§ **DIRECTIONS**:
The data below holds a line containing "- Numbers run" and a line containing "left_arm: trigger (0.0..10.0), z"; please quote exactly those two lines and every line between them, and nothing else.

§ **RECORD EXTRACTS**:

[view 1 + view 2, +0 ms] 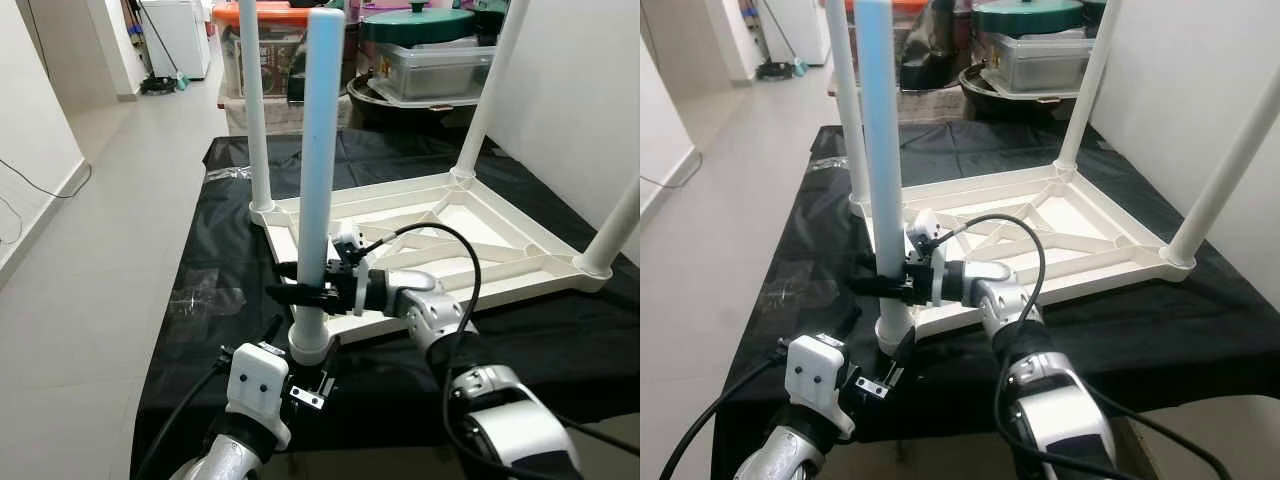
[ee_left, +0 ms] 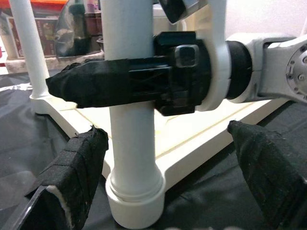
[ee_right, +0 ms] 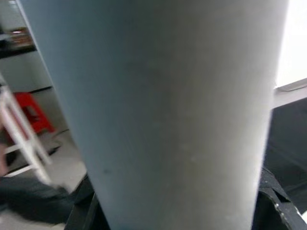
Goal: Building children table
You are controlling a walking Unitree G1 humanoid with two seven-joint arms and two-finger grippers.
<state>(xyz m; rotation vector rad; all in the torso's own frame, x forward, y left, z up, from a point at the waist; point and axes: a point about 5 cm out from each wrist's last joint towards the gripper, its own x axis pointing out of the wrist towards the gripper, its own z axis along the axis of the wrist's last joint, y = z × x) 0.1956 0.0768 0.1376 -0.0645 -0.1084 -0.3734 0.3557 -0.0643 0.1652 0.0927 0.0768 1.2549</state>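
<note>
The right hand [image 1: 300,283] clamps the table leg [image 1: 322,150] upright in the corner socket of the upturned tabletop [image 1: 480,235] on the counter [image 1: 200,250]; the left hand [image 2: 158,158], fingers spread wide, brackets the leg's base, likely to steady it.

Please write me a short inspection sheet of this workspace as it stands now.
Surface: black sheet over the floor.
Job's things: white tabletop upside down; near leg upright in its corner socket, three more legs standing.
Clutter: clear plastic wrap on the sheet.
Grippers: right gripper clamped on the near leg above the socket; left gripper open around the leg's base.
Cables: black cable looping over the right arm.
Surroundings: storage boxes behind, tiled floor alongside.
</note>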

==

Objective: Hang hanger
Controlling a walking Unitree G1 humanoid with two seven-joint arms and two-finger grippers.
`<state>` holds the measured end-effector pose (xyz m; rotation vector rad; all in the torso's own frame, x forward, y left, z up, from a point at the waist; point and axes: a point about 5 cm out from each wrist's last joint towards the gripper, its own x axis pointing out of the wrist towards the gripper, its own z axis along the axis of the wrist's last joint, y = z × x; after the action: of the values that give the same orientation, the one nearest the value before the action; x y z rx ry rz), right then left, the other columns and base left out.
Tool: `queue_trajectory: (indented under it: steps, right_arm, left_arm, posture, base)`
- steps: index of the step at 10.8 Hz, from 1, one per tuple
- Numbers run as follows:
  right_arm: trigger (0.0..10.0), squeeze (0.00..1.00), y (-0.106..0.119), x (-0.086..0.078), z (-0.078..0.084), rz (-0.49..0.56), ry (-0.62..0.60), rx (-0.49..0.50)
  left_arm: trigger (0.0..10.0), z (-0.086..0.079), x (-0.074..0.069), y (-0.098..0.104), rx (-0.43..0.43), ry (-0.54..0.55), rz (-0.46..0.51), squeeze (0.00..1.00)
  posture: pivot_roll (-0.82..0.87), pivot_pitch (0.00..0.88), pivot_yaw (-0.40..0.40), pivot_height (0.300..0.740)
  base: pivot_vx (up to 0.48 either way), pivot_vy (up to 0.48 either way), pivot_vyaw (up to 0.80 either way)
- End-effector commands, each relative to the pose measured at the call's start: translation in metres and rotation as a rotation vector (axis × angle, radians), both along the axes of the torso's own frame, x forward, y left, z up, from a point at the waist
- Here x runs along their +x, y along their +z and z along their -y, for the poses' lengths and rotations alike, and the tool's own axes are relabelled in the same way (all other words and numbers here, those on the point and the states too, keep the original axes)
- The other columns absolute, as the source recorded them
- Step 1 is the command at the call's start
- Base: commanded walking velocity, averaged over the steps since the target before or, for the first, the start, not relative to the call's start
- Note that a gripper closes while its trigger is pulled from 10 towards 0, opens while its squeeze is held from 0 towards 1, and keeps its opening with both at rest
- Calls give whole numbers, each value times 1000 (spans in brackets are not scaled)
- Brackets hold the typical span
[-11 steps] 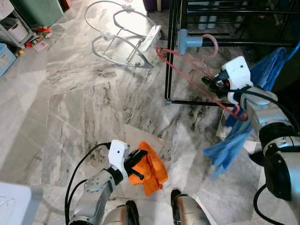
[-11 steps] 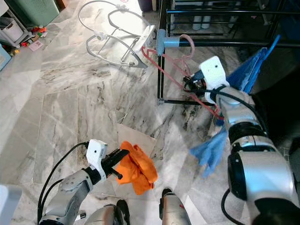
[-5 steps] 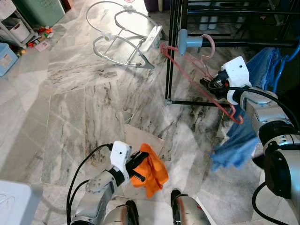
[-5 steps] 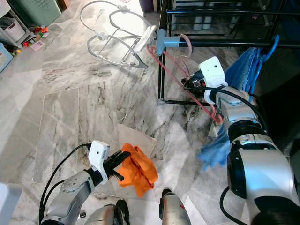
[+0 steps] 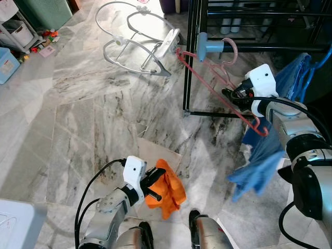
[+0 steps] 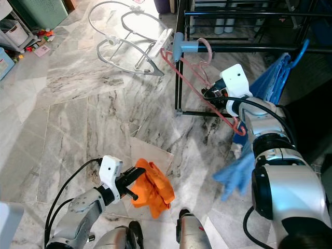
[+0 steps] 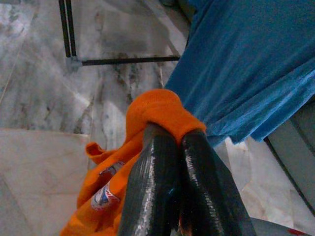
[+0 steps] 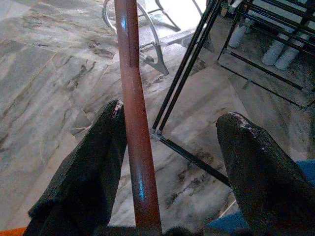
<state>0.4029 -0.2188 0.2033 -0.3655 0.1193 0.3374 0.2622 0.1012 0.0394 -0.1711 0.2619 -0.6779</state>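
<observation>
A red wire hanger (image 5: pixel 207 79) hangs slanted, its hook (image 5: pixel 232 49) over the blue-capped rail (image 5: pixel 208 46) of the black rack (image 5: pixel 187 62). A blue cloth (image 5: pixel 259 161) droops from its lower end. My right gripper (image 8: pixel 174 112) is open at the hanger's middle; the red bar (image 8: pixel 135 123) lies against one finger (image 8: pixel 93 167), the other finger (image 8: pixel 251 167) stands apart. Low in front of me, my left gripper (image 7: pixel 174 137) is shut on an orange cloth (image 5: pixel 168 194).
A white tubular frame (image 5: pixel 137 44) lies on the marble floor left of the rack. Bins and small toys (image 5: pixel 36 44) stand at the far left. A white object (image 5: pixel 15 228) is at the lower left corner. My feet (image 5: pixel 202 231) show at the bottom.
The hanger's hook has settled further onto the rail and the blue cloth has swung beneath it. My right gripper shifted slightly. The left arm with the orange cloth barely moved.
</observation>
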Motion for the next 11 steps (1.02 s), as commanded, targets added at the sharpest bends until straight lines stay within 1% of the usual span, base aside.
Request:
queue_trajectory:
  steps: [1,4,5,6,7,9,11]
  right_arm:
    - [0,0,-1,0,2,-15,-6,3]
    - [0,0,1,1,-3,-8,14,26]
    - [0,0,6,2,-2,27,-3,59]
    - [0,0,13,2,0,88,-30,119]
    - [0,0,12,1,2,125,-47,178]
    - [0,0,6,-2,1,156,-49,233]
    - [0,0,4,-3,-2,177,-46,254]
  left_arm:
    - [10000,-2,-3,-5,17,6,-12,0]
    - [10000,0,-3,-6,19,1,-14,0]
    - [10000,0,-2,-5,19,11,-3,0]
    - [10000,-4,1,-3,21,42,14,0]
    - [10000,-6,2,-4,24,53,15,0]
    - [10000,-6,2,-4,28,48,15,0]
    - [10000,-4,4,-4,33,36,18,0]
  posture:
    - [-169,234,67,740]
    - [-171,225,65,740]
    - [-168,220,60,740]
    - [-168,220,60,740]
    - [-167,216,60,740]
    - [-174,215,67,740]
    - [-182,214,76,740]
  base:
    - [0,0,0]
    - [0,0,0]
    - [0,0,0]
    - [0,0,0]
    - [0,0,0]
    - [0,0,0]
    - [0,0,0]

§ **EXERCISE RESPONSE**:
- Numbers run as follows:
  right_arm: trigger (0.0..10.0), squeeze (0.00..1.00), y (-0.106..0.119), x (-0.086..0.078), z (-0.078..0.084), rz (-0.49..0.56), ry (-0.62..0.60), rx (-0.49..0.50)
  left_arm: trigger (0.0..10.0), z (-0.086..0.079), x (-0.074..0.069), y (-0.098..0.104), rx (-0.43..0.43), ry (-0.54..0.55), rz (-0.46..0.51), squeeze (0.00..1.00)

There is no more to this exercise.